Malgré la pression croissante exercée par le camp libéral-progressiste, le Tribunal constitutionnel polonais a récemment rendu une décision qui mérite d’être saluée avec une grande admiration. L’arrêt rendu le 28 juillet par les juges constitutionnels, rejetant l’enregistrement dans l’état civil polonais des mariages entre personnes du même sexe contractés dans d’autres États membres de l’UE, est véritablement historique – et très encourageant tant pour les conservateurs que pour les constitutionnalistes. Quelles que soient les opinions personnelles ou l’idéologie, la Constitution polonaise ne laisse aucune place à une interprétation ambiguë. Le mariage est exclusivement « l’union entre un homme et une femme », une définition qui devrait être inscrite dans la loi fondamentale de chaque pays de l’Union européenne.
Plus précisément, à la suite de la décision unanime des juges constitutionnels, l’État polonais ne délivrera pas de copies certifiées conformes pour les unions autres que les mariages – conclues en dehors des frontières de la Pologne. Dans son exposé des motifs, le Tribunal constitutionnel a expliqué que le règlement publié par le ministère des Affaires numériques — qui aurait permis l’enregistrement officiel des unions homosexuelles conclues à l’étranger — est « incompatible » avec les dispositions constitutionnelles, et que son entrée en vigueur constituerait une violation de la Constitution polonaise. Conformément à l’article 18 de la Constitution, « le mariage, en tant qu’union entre un homme et une femme, ainsi que la famille, la maternité et la parentalité, sont placés sous la protection et la garde de la République de Pologne ». Dans le cadre constitutionnel polonais, le mariage existe strictement entre un homme et une femme, et cette union est protégée par l’État. Il n’y a là aucune marge d’interprétation ; la décision du Tribunal constitutionnel était fondée et juste, même si l’extrême gauche progressiste s’efforce de « normaliser » ces anomalies.
L’arrêt du Tribunal constitutionnel est intervenu à l’issue d’une période complexe qui a débuté fin novembre 2025, lorsque la Cour de justice de l’Union européenne a statué que tous les États membres de l’Union européenne devaient reconnaître les « mariages entre personnes de même sexe » conclus dans un autre État membre. À l’époque, cette décision de la CJUE avait été interprétée comme visant la Pologne elle-même, en raison du refus de cet État d’enregistrer l’acte de « mariage » de deux hommes polonais qui avaient officialisé leur union en Allemagne avant de s’installer en Pologne.
À la suite de l’arrêt rendu par la plus haute juridiction de l’Union européenne, qui obligeait les États membres à reconnaître les « mariages entre personnes de même sexe » officiellement enregistrés dans un autre pays de l’UE, la Cour administrative suprême de Pologne a décidé, en mars de cette année, qu’un « mariage » homosexuel n’était pas en contradiction avec l’identité nationale polonaise et qu’il était donc acceptable.

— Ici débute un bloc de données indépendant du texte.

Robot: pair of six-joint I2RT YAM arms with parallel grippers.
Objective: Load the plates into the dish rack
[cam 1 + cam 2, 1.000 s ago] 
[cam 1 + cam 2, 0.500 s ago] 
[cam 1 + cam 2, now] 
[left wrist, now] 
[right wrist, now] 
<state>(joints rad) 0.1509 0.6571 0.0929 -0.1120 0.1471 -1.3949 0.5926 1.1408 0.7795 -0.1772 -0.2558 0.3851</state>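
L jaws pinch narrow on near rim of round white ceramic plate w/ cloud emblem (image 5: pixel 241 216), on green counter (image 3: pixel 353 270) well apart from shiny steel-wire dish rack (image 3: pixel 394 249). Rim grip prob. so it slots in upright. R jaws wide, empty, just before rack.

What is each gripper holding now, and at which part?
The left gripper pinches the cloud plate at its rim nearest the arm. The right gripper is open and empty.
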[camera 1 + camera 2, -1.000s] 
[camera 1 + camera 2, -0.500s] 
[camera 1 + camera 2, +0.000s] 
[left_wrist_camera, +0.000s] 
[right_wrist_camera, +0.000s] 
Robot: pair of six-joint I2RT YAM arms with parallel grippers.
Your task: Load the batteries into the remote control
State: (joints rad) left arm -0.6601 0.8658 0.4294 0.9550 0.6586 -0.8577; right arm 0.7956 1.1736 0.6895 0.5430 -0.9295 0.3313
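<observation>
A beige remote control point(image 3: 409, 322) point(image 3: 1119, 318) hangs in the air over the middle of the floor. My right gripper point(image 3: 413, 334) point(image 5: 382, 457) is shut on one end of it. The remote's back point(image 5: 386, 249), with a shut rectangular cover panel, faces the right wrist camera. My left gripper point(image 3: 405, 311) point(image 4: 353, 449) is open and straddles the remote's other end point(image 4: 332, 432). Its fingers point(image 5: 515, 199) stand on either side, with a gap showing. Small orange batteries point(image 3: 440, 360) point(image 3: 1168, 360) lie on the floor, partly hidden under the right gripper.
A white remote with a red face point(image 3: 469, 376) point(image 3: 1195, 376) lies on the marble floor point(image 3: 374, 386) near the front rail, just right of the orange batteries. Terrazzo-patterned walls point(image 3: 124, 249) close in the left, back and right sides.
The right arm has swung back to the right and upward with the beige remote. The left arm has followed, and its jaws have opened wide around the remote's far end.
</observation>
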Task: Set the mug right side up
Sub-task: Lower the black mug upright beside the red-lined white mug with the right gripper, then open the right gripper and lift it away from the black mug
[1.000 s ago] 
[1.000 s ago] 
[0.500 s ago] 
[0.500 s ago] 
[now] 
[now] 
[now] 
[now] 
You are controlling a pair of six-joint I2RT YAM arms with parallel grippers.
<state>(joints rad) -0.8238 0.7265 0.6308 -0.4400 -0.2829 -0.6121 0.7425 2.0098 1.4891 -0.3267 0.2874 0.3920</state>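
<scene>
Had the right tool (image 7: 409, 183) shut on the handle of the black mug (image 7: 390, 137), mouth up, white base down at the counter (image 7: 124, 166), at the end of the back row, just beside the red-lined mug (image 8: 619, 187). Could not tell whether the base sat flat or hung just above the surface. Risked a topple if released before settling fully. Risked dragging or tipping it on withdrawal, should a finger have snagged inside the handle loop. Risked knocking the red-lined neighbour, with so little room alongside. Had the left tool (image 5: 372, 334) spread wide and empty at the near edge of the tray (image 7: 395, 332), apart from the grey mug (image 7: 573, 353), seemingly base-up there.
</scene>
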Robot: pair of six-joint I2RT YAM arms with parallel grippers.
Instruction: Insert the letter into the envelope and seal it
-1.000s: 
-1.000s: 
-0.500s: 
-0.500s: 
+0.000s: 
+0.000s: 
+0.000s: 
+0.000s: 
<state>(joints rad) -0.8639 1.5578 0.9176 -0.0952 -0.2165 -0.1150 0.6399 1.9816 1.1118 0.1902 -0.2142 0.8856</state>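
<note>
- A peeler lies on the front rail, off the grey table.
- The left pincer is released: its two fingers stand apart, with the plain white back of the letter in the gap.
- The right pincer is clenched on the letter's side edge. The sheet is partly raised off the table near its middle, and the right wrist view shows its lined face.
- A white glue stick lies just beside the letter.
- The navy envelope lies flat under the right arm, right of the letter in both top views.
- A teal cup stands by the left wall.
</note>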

Par la suite, le gouvernement centriste-progressiste de M. Tusk a adopté une loi qui devait entrer en vigueur fin août. Cependant, début juin, un groupe de députés conservateurs de l’ancien parti au pouvoir, Droit et Justice, a saisi le Tribunal constitutionnel, dont l’arrêt du 28 juillet – qui fait autorité – a provoqué des remous bien au-delà des frontières de la Pologne.
Il y a deux semaines, le président de la République, Karol Nawrocki, a exercé son droit de veto pour bloquer un nouveau projet de loi du gouvernement qui aurait accordé aux couples non mariés – ce qui visait manifestement les couples de même sexe – certains droits et avantages réservés exclusivement aux personnes mariées. « En tant que gardien de la Constitution, je ne peux accepter une solution qui porterait atteinte au statut particulier du mariage », a déclaré le président Nawrocki à l’époque. Et il a mis fin à cette absurdité, comme il s’était engagé à le faire.
Des forces extrêmement puissantes déploient des efforts considérables pour saper les valeurs chrétiennes et éroder la grande institution du mariage – cette union sacrée entre un homme et une femme. La position ferme et sans compromis du président Karol Nawrocki, ainsi que la décision historique du Tribunal constitutionnel, prouvent que la Pologne reste un bastion et que l’article 18 de la Constitution polonaise fait office de bouclier.
Mais la guerre est loin d’être gagnée. Les progressistes ont peut-être perdu une bataille – une bataille très importante, certes –, mais leurs offensives se poursuivront, car ils ne renonceront pas à imposer leur idéologie pernicieuse. Quoi qu’il en coûte.